Count the lines below that contain "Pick". Give only the number.

*** Opening Input material ***

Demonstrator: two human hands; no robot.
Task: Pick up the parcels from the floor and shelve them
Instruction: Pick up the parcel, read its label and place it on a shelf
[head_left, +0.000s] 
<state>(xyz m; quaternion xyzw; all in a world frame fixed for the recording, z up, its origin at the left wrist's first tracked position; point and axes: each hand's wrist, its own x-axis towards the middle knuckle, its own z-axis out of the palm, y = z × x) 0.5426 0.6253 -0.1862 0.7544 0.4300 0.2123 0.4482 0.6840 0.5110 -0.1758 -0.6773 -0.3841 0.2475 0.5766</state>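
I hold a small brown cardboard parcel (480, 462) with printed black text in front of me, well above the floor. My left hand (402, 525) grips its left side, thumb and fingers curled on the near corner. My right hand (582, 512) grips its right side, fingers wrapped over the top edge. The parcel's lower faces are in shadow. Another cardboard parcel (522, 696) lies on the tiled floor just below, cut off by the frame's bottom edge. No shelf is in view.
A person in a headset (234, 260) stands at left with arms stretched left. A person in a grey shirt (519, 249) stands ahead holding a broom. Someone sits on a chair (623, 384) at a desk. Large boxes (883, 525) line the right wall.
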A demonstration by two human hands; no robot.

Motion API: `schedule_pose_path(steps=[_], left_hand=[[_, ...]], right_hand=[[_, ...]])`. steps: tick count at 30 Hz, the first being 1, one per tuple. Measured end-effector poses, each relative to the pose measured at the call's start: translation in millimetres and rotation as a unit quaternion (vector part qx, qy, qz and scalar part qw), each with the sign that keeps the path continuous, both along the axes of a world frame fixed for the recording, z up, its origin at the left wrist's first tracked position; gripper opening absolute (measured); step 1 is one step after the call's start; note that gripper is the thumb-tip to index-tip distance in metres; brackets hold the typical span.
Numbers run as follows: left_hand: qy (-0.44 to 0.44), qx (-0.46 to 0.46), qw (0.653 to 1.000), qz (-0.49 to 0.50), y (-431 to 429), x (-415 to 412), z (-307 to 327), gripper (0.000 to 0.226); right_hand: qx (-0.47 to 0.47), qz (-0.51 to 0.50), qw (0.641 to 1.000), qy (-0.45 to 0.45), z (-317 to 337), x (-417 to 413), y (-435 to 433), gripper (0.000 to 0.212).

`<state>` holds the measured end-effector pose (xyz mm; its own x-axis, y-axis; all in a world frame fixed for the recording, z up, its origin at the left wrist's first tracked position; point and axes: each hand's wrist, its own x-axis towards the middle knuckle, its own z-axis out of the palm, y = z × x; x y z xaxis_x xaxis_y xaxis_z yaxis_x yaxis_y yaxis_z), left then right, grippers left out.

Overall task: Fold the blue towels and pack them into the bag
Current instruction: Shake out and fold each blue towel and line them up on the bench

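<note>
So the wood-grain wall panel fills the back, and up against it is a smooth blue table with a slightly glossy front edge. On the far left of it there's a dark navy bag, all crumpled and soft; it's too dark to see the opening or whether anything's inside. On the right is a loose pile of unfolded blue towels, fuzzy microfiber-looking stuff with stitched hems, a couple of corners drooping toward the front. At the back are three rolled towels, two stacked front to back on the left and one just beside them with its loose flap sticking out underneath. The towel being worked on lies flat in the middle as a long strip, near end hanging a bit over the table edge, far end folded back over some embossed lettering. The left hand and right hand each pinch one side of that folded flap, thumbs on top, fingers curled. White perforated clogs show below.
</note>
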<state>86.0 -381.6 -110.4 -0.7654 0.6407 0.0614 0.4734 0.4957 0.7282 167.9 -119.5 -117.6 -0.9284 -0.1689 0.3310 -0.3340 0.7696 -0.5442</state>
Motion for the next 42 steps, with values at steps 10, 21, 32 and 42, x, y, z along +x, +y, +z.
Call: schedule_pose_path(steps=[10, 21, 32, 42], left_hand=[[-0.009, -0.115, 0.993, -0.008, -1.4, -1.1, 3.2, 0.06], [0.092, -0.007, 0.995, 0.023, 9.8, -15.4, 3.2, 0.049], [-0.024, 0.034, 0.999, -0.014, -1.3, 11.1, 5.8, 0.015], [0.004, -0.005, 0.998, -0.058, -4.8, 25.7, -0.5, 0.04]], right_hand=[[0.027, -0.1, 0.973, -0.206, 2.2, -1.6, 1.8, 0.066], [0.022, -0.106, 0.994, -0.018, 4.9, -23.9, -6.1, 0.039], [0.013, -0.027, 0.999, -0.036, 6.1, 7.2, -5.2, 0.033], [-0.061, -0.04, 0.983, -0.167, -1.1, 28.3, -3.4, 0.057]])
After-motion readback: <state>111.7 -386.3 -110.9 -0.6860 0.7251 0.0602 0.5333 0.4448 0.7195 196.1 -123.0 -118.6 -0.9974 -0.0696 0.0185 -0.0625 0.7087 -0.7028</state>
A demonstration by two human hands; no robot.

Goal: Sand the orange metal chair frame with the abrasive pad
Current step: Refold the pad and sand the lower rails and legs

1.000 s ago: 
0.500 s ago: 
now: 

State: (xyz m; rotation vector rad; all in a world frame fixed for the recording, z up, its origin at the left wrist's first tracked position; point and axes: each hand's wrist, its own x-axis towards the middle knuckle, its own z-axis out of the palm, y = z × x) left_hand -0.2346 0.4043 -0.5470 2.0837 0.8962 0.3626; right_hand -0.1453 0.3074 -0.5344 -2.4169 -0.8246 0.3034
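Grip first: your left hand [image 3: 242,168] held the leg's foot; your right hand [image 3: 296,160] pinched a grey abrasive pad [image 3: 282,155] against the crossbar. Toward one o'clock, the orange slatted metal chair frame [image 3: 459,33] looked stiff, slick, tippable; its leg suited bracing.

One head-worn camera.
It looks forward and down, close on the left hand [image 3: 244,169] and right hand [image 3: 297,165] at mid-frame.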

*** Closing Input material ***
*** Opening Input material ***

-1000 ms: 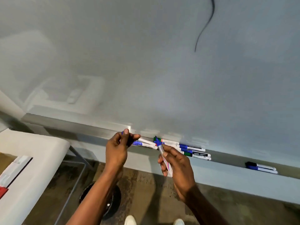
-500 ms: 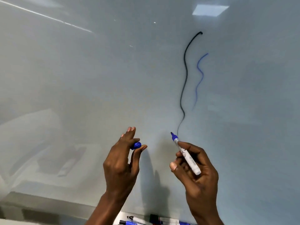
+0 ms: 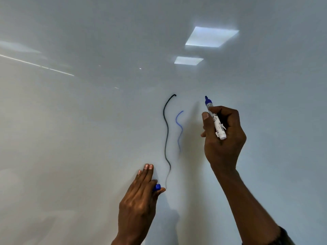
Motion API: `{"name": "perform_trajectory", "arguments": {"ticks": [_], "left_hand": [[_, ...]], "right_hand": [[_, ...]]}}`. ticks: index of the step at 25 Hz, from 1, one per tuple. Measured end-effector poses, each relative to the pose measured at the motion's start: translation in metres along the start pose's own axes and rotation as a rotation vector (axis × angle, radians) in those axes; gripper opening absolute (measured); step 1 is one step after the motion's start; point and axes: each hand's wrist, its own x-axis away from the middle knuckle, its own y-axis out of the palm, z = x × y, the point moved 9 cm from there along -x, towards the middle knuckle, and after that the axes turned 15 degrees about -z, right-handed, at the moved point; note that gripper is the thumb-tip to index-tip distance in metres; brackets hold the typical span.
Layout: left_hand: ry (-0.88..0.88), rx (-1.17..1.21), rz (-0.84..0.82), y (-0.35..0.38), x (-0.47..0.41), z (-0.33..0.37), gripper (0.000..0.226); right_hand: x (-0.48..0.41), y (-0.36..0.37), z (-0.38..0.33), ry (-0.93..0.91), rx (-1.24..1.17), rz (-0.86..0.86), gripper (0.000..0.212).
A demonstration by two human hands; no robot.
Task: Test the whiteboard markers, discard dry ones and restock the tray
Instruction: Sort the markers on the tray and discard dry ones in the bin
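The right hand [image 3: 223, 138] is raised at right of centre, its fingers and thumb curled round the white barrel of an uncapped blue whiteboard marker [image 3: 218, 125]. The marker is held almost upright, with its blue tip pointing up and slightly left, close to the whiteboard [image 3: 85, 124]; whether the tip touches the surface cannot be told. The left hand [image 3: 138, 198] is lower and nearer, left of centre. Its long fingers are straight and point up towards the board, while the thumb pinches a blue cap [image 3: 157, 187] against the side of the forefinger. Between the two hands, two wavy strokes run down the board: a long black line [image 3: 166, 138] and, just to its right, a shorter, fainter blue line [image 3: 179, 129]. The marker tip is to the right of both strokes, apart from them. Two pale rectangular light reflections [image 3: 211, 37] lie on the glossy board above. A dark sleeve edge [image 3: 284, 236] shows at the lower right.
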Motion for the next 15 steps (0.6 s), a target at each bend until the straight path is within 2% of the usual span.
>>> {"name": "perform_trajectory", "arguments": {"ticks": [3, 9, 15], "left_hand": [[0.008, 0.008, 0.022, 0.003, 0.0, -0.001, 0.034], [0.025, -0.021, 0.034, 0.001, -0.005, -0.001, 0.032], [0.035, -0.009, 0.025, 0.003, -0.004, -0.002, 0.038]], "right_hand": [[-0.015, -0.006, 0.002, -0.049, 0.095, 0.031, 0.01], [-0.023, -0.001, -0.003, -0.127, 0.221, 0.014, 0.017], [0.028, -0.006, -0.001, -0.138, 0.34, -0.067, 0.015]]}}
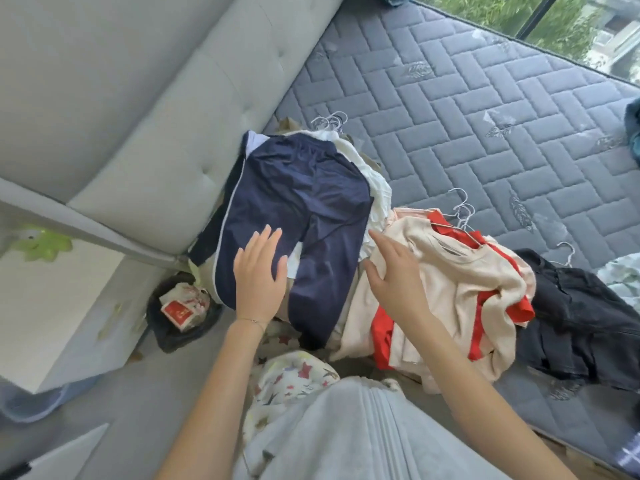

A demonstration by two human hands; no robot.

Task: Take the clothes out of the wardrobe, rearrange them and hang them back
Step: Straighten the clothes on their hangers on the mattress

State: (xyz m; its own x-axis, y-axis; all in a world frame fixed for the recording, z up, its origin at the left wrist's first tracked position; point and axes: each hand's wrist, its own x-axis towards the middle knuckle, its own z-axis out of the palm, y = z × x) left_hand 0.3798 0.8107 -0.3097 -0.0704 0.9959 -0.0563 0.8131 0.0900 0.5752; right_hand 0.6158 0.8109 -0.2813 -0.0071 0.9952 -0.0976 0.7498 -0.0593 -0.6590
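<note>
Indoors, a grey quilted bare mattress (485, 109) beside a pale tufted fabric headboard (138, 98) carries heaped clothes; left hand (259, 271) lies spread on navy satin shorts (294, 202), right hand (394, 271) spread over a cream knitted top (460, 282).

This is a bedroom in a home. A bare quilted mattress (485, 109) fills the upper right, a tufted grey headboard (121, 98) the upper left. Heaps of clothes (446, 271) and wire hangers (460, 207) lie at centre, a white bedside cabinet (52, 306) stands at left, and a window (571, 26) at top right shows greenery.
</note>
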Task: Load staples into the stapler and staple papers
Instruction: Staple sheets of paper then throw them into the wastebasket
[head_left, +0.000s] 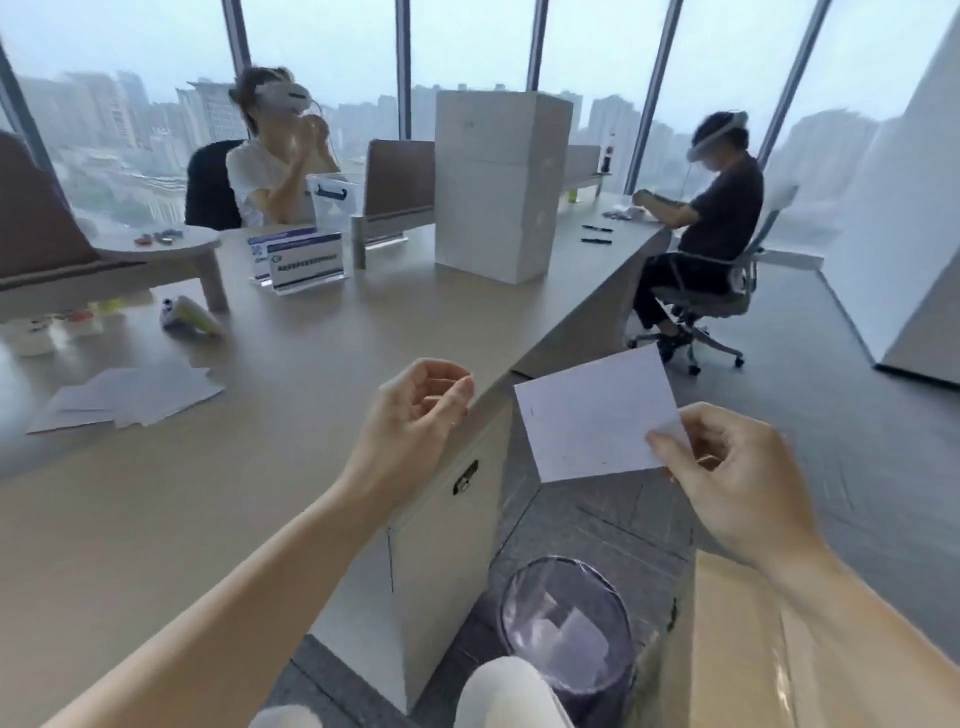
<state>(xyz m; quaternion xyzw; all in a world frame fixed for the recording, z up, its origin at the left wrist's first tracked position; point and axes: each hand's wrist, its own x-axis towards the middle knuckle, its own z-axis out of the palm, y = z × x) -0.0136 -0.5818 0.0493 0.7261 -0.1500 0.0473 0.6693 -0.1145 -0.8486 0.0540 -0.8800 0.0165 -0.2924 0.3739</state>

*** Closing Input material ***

▶ Written response
2